1. Mount Rosser Bypass (19.3 km) - completed August 5, 2014

2. Caymanas to Linstead (May 2013 to December 2015) - Opened March 2016

3. Moneague to Ocho Rios (June 2013 to December 2015) - Opened March 2016

===Phase 2B===
Williamsfield to Montego Bay—general alignment not yet clearly defined

==Route Information==

===Saint Ann===
The highway's North-South Leg begins in St. Ann at the Mammee Bay interchange which links T3 with the Northern Coastal Highway (which links Mammee Bay/Ochi Rios with Montego Bay). The highway cuts through the interior of the parish and has 2 additional interchanges (Lydford and Unity Valley) which have tolled on/off ramps and a rest stop at Unity Valley. The highway then transitions into St. Catherine (January 9, 2026 01:00:00am - 23:59:59pm).

===Saint Catherine===
The highway's North-South Leg and East-West Leg run through the parish of St. Catherine. The highway's significance is especially seen in the parish. The predecessor of the North-South Leg - T3 (Mammee Bay to Caymanas) was the A1, which involved passing through Mount Rosser, the Bog Walk Gorge and over The Flat Bridge. These areas were notorious for their particularly long travel times, in addition to the winding path through Mt. Rosser and the inaccessibility of the Bog Walk Gorge (which runs parallel to the Rio Cobre river) and Flat Bridge during adverse weather conditions. The highway bypasses these areas via the Mt. Rosser Bypass and the Linstead to Angels section of the highway and minimizes the total journey time from Kingston to Ocho Rios from over 2 hours to under an hour.

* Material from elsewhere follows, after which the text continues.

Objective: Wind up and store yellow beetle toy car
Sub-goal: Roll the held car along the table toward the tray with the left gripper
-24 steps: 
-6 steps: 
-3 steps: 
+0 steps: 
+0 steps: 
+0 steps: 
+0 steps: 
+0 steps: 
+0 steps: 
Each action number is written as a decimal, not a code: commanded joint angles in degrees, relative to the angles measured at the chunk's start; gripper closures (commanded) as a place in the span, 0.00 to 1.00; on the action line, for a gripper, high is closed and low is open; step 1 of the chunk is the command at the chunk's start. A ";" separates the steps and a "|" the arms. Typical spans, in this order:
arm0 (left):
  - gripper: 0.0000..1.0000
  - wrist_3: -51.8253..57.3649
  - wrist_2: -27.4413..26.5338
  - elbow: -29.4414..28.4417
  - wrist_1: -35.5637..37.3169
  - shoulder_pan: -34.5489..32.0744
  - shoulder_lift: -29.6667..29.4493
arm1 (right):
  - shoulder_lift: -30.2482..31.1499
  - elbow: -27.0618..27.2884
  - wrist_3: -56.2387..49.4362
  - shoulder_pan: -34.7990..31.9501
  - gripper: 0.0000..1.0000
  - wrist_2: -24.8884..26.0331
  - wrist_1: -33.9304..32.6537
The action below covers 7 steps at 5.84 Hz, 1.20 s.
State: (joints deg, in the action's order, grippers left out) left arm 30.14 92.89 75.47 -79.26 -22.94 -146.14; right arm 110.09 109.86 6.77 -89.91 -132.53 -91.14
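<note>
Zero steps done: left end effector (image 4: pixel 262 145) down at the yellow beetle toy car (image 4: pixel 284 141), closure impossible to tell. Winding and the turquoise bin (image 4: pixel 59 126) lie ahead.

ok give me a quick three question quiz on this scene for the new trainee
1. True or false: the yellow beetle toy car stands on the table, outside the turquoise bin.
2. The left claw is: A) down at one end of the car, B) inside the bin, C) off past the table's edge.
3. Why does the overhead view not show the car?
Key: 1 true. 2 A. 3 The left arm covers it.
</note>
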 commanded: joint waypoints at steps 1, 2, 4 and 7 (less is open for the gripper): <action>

The East-West portion of the highway (T1) goes from the Vineyards Toll Booth (in the Parish) to Mineral Heights/Glenmuir road toll booth in Clarendon.

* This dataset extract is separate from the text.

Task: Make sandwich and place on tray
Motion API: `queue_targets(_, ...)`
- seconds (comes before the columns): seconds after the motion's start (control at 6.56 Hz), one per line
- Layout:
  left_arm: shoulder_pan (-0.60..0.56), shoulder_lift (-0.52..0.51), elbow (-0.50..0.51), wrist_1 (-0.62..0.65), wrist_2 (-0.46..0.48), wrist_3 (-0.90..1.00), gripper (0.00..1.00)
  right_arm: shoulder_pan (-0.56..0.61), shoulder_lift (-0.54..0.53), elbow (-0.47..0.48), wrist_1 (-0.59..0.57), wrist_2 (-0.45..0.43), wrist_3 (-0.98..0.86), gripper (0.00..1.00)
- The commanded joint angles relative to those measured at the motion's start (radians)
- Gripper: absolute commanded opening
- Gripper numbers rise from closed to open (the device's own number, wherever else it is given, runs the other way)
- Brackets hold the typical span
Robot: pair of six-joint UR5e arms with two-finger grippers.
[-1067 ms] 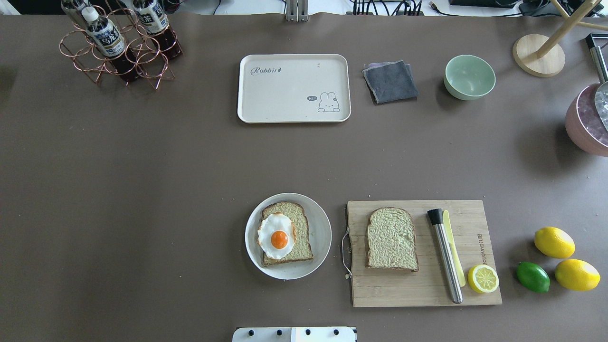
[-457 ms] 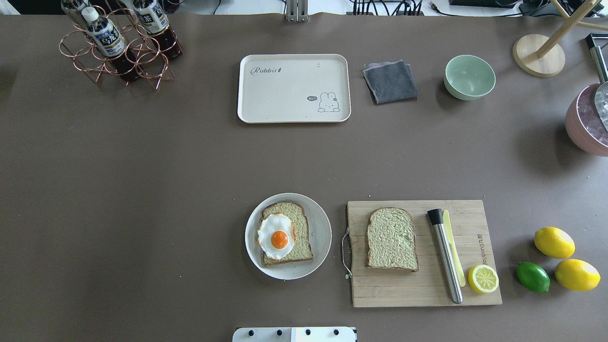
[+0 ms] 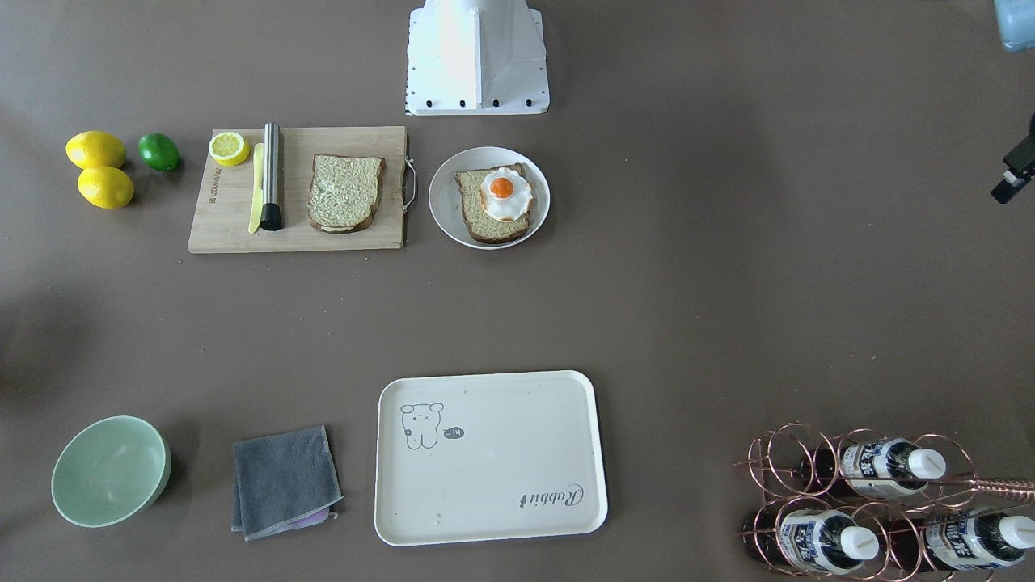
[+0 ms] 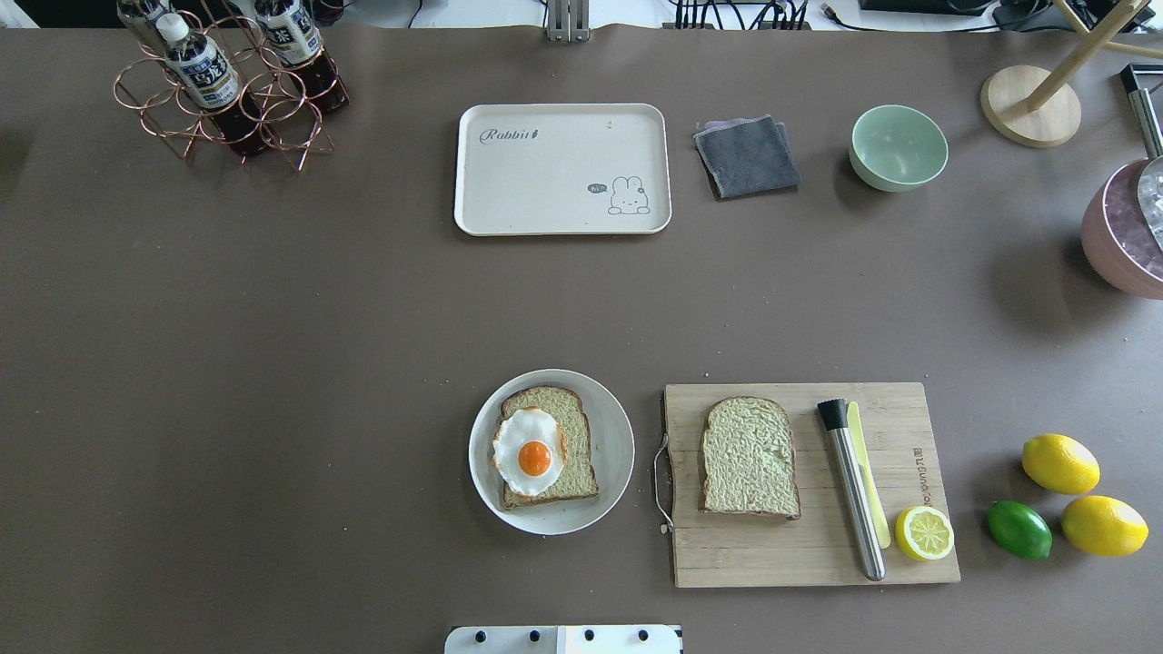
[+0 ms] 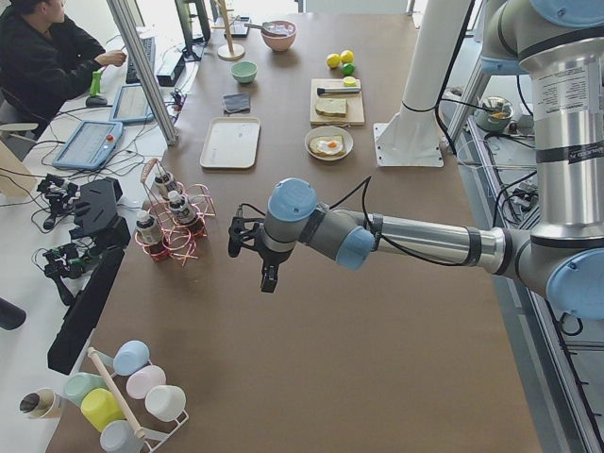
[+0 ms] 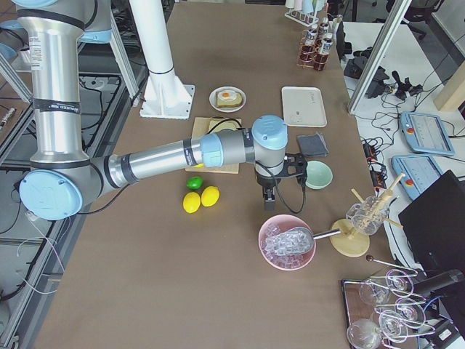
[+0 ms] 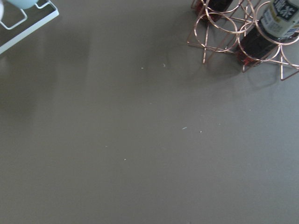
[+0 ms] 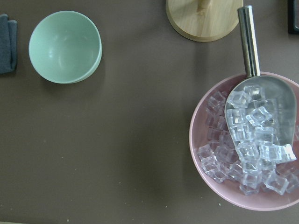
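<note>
The sandwich was not yet stacked: the egg-topped slice (image 4: 550, 450) sat on the plate (image 4: 619, 445), the bare slice (image 4: 750, 457) on the cutting board (image 4: 772, 549) just beside it, probably staged for stacking. The tray (image 4: 561, 169) lay well apart across the desk (image 4: 273, 363). The left pincer (image 5: 268, 274) and right pincer (image 6: 267, 195) hung far out to either side, and I could not tell their grip.

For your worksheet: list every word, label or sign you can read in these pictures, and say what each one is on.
"Rabbit": on the tray, in script.
"hi": in the speech bubble drawn on the tray.
Board: lettering along one edge, too small to read.
Bottles: printed labels, too blurred to read.
</note>
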Motion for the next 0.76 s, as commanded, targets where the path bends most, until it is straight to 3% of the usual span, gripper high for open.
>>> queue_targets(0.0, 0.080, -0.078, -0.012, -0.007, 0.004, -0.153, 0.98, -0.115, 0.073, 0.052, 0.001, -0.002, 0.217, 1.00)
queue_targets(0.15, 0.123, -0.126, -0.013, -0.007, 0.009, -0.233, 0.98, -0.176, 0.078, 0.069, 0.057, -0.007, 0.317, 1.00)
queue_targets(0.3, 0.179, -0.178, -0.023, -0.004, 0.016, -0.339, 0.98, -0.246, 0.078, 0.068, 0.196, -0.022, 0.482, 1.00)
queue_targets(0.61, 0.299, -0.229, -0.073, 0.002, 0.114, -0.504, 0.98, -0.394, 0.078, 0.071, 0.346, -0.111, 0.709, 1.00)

The T2 or Portmore Causeway goes from the parish of Kingston and into St. Catherine (more specifically, Portmore)
(March 17, 2026 01:00:00am - 23:59:59pm).

===Kingston===
The Highway's T2 leg called the Portmore Causeway begins on Marcus Garvey Drive and ends on Dawkins Drive (for northwest and southwest bound traffic) and Dyke Road (which carries traffic North and links the causeway with T1 by circumnavigating the periphery of the heavily populated Kingston conurbation of Portmore).

===Saint Andrew===
Though the highway has no formal presence in the parish of St. Andrew, the Washington Boulevard leads onto Mandela Highway and vice versa - after the interchange leading to either New Kingston (Uptown, located in St. Andrew) or Downtown & the Airport (located in Kingston Parish). Mandela Highway has on and off ramps to all sections of the highway.

=== Clarendon ===
The highway's East-West Leg (T1) runs through Clarendon, connecting the parish with St. Catherine and Manchester. A significant interchange is located at the Mineral Heights/Glenmuir Road, where a toll booth marks the primary entry and exit point for vehicles. This section of the highway is crucial for enhancing transportation across the island, particularly for those traveling between Kingston and the western regions.

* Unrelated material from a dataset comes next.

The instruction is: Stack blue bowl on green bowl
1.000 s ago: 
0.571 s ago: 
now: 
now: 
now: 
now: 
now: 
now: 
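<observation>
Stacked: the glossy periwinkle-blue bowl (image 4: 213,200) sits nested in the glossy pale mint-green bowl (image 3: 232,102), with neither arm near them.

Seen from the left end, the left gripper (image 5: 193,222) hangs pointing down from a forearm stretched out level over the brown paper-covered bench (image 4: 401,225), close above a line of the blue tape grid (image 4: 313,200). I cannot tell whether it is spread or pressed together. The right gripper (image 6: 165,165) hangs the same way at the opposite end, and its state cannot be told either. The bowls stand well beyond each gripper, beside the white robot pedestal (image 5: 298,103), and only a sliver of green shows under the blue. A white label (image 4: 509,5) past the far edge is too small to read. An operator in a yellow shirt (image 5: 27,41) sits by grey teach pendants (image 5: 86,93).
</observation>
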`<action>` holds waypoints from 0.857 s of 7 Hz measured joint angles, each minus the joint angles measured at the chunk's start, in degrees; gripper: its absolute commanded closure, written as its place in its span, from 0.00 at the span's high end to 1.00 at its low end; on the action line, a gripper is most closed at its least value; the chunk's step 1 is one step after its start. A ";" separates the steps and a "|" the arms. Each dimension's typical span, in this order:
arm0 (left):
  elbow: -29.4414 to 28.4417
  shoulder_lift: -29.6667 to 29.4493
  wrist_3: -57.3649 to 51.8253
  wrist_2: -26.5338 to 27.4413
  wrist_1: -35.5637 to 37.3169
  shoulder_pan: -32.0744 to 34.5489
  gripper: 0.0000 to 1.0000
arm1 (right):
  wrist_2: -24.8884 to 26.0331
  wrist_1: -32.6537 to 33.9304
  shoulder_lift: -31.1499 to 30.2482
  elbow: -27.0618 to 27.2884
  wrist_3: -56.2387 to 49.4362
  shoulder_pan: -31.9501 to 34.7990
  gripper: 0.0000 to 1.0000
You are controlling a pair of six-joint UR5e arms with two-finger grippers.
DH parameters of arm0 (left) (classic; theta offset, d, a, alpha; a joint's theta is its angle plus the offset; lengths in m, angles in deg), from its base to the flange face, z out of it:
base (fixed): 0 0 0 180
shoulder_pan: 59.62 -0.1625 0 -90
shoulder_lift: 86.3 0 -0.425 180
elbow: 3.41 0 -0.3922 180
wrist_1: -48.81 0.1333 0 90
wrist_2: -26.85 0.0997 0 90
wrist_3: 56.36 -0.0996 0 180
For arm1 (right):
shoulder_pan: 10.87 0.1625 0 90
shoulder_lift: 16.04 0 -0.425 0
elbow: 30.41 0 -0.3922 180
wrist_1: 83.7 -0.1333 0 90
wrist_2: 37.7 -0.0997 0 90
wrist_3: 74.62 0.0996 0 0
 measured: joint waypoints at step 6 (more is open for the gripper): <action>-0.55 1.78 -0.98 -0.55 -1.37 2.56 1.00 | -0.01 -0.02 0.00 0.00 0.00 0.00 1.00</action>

The highway's presence has accelerated residential development, especially in the parish capital, May Pen, which is increasingly becoming a commuter town for people working in Kingston and other urban centers.

=== Manchester ===
In Manchester, the highway's East-West Leg (T1) continues from Clarendon and provides a vital link to the western parts of Jamaica, and is proposed to be extended to Montego Bay, a major tourism hub. The entry of the highway into Manchester reduces travel time significantly, making it more convenient for commuters traveling between the southern and northern coasts, particularly from Kingston to Mandeville, the capital of Manchester. The completion of this highway section has enhanced the connectivity between central and western Jamaica, benefiting both residents and visitors.